And, returning to the subject of food waste, I got to realising that it isn’t just the food that goes in the bin that is a waste – it is also what we buy, and eat, but don’t actually need, that is probably even more of a problem. All those surplus calories are not only making us fat, but using up world resources for no good reason.

I know I’ve been eating a lot of stuff recently that I didn’t need, either for sustenance or nutrition, but that I ate ‘because it was there’ (mostly left over from the festive season - mince pies, chocolates, cake, even a pack of marzipan. My automatic mantra was ‘eat it, don’t waste it’ – so it’s now residing in my stomach fat (5lbs heavier since early December). But how much better if I’d never bought it in the first place. Saving money, saving food, helping to save the planet in my own small way, that would have been a better idea. Instead, the food waste is on my waist and belly, not in the bin.

It’s not just the festive season, either – every time we go in a supermarket packed to the ceiling with every type of food we could imagine, and special offers, and bargain counters – we buy – of course we buy – more than we intended, and more than we need to sustain a healthy body and a healthy weight. I would say we almost all do that. And then we eat it, ‘because it’s there’ (and for all those other non-actual hunger reasons listed above).

And then we put on weight, and then we may get ill because of our weight, and then we use even more resources (via the NHS) to try to get well.

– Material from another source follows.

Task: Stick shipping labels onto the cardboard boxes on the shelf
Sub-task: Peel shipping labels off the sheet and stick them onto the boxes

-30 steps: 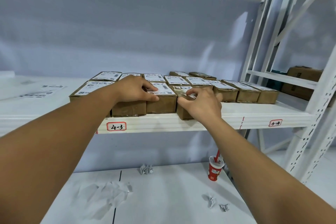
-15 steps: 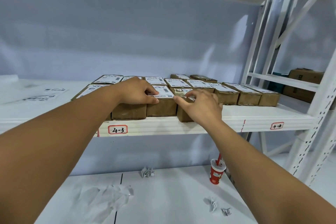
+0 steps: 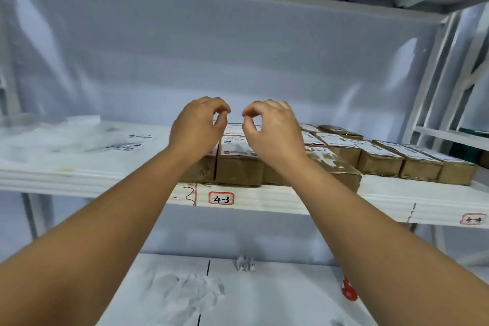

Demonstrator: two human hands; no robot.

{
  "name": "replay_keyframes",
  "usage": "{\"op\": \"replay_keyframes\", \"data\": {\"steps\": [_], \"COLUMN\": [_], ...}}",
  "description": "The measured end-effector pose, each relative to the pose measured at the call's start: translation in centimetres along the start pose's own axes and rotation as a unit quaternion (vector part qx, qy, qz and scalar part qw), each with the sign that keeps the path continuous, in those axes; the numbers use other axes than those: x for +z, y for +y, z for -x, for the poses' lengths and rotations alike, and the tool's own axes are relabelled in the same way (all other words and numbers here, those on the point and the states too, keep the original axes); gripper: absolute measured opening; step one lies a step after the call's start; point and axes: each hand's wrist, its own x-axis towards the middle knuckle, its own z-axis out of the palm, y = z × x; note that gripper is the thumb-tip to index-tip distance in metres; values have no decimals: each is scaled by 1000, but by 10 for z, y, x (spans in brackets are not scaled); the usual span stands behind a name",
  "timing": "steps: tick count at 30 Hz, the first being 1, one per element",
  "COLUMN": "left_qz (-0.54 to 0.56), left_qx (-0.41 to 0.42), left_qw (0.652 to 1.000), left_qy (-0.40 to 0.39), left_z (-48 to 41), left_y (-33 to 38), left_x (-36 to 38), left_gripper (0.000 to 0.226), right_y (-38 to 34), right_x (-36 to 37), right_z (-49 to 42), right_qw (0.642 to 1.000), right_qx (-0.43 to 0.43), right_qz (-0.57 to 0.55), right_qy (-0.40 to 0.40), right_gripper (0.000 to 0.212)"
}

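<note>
Left hand [image 3: 197, 128] and right hand [image 3: 274, 131] hover curled (seemingly empty) above cardboard boxes [image 3: 238, 171] lying lengthwise front-to-back, labels [image 3: 236, 147] up.

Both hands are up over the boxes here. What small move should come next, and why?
Probably the left hand reaches left to the label sheets on the shelf: both hands hover with nothing visible in their curled fingers, and the front cardboard box by the right hand has a patchy, torn-looking top.
</note>
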Motion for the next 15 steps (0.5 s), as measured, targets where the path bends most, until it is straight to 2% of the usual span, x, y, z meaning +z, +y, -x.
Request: {"op": "replay_keyframes", "data": {"steps": [3, 5, 6, 8, 10, 11, 12, 13, 14, 15], "left_qz": [14, 12, -4, -44, -19, 50, 73, 69, 51, -3], "left_qx": [-97, -188, -230, -307, -364, -372, -357, -344, -334, -318], "left_qw": [992, 977, 970, 950, 924, 919, 923, 931, 933, 932], "left_qy": [77, 101, 85, -30, -113, -118, -121, -104, -122, -172], "left_z": [13, 21, 23, 32, 37, 39, 34, 33, 32, 29], "left_y": [-43, -77, -96, -114, -122, -121, -120, -121, -132, -142], "left_x": [-19, -32, -37, -46, -55, -58, -61, -61, -62, -62], "left_gripper": [20, 22, 24, 25, 28, 33, 37, 39, 40, 38], "right_y": [-45, -72, -86, -108, -129, -139, -147, -153, -158, -161], "right_x": [16, 30, 39, 58, 82, 95, 106, 116, 127, 136], "right_z": [-4, -7, -8, -7, -5, -5, -5, -6, -8, -11], "right_qw": [997, 991, 987, 977, 968, 964, 962, 962, 961, 959], "right_qx": [-78, -124, -144, -173, -184, -179, -166, -140, -105, -58], "right_qz": [-14, -37, -53, -84, -89, -82, -82, -96, -127, -167], "right_qy": [-7, -20, -35, -86, -149, -176, -199, -215, -221, -222], "right_gripper": [22, 21, 21, 21, 23, 23, 24, 24, 24, 24]}}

Top tips for cutting down on food waste

So now I’m doing a weekly menu for lunches and suppers, which really helps to reduce random buying and wasted food, writing a shopping list, and sticking to it. (Online shopping helps in that respect.) I’m also going to avoid the classic high-fat, high-sugar, low nutrient (apart from calories) and usually highly-wrapped items too, such as chocs, biscuits, cakes, puddings and other highly-processed things that, with the best will in the world, I don’t need, and in fact, don’t want either.

And I am also doing the other time-honoured tricks of serving smaller portions of everything except greens (and often making double quantities to freeze the spares). All these ways to keep an eye on one’s weight easily are also helping the planet every day. And it’s so easy!

I’m also working on ways to see friends and enjoy leisure time without food being on the agenda. More of that in the next blog.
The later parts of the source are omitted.